* Instructions to follow *
Your task is to write out the lines from the line containing "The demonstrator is" through the last line of the material, exactly.
-*-*-
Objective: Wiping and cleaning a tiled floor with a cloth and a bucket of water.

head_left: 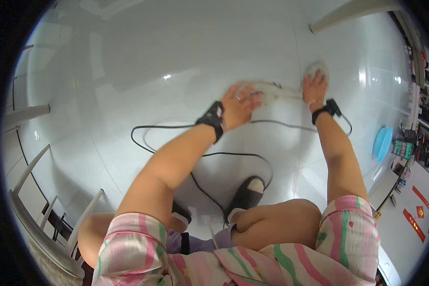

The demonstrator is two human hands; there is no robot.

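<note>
My left hand (241,103) lies palm down, fingers spread, on the left end of a whitish, cloth-like thing (277,93) with dark marks. This thing is low on the glossy floor, and blur hides its exact kind. Further right, my right hand (315,87) rests its fingers on a pale rounded patch (316,66). Whether that patch belongs to the same piece, or is gripped, I cannot tell. Black bands circle both wrists, and a black cable (232,153) loops across the floor between my arms and feet.
Pale furniture legs (32,116) stand at left, with a chair frame (39,236) at lower left. Another leg (329,21) reaches down at top right. A light blue basin (382,144) sits at right, near crowded shelves (427,103). My dark slipper (245,195) is beside the cable.
</note>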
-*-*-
* Answer for this exercise *
The demonstrator is two human hands; there is no robot.

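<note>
My left hand (241,103) lies palm down, fingers spread, on the left end of a whitish, cloth-like thing (277,93) with dark marks. This thing is low on the glossy floor, and blur hides its exact kind. Further right, my right hand (315,87) rests its fingers on a pale rounded patch (316,66). Whether that patch belongs to the same piece, or is gripped, I cannot tell. Black bands circle both wrists, and a black cable (232,153) loops across the floor between my arms and feet.
Pale furniture legs (32,116) stand at left, with a chair frame (39,236) at lower left. Another leg (329,21) reaches down at top right. A light blue basin (382,144) sits at right, near crowded shelves (427,103). My dark slipper (245,195) is beside the cable.
</note>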

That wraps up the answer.